_EXERCISE DETAILS_
Although the data below contains pictures, output only the lines between those holding "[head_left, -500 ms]" and "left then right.", inclusive, exactly and without those pictures.

=== DATASET EXTRACT ===

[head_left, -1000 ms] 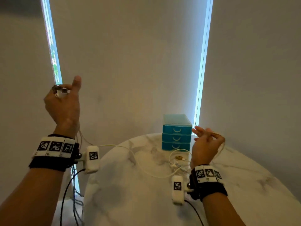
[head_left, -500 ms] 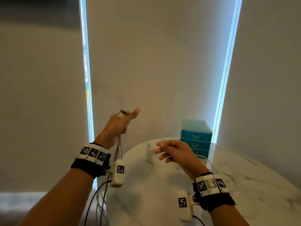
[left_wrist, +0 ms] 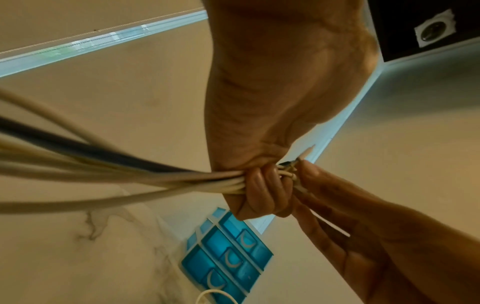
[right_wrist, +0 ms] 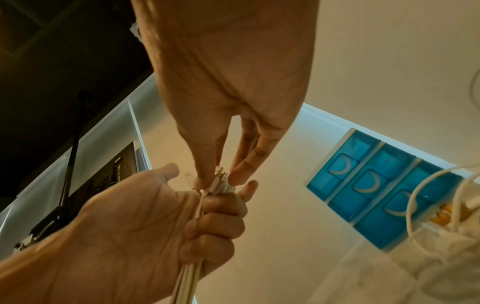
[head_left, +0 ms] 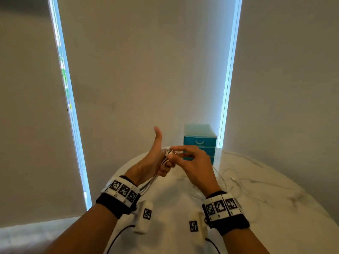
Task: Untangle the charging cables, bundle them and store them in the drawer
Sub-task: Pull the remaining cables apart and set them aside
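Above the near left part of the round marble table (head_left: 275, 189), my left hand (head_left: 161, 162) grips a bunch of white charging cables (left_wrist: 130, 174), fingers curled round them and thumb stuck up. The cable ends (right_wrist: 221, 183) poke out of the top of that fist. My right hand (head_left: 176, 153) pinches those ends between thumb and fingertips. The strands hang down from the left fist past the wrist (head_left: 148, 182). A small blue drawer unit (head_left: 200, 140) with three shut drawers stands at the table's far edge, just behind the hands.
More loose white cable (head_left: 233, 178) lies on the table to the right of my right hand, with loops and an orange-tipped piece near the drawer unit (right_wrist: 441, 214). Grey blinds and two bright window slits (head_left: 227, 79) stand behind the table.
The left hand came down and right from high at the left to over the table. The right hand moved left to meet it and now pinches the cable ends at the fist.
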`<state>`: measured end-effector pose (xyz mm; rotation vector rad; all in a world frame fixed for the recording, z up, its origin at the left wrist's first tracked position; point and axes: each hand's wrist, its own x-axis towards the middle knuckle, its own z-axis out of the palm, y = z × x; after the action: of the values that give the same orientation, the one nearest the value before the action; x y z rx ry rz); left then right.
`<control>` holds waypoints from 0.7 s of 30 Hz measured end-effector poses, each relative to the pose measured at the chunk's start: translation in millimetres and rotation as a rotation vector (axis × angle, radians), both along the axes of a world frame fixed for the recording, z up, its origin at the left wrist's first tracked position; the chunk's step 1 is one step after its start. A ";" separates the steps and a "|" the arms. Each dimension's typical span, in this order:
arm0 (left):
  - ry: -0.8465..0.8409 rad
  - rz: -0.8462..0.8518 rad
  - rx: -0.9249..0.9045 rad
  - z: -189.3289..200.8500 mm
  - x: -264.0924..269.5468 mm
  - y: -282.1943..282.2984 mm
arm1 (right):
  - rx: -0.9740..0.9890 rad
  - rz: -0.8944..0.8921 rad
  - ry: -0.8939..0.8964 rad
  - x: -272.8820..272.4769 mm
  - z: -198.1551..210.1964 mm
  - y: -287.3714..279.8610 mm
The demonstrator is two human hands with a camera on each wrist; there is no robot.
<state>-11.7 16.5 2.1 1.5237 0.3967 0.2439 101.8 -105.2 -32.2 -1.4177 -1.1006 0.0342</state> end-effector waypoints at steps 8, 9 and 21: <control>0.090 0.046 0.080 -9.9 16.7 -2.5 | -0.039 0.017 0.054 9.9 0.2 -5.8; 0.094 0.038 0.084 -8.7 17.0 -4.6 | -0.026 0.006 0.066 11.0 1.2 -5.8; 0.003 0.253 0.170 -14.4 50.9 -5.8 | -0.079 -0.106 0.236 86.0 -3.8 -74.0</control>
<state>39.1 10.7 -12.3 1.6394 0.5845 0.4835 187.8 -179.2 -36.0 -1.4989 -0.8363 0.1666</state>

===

_ANSWER SECTION_
[head_left, -500 ms] 
[left_wrist, +0 ms] 
[right_wrist, +0 ms] 
[head_left, +0 ms] 
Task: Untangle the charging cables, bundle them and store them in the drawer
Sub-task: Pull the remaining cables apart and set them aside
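Above the near left part of the round marble table (head_left: 275, 189), my left hand (head_left: 161, 162) grips a bunch of white charging cables (left_wrist: 130, 174), fingers curled round them and thumb stuck up. The cable ends (right_wrist: 221, 183) poke out of the top of that fist. My right hand (head_left: 176, 153) pinches those ends between thumb and fingertips. The strands hang down from the left fist past the wrist (head_left: 148, 182). A small blue drawer unit (head_left: 200, 140) with three shut drawers stands at the table's far edge, just behind the hands.
More loose white cable (head_left: 233, 178) lies on the table to the right of my right hand, with loops and an orange-tipped piece near the drawer unit (right_wrist: 441, 214). Grey blinds and two bright window slits (head_left: 227, 79) stand behind the table.
The left hand came down and right from high at the left to over the table. The right hand moved left to meet it and now pinches the cable ends at the fist.
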`<state>`: measured end-effector pose (xyz mm; rotation vector rad; all in a world frame fixed for the recording, z up, its origin at the left wrist's first tracked position; point and axes: each hand's wrist, its own x-axis towards the middle knuckle, its own z-axis out of the palm, y = z × x; after the action: of the values that give the same orientation, the one nearest the value before the action; x y z rx ry rz); left then right.

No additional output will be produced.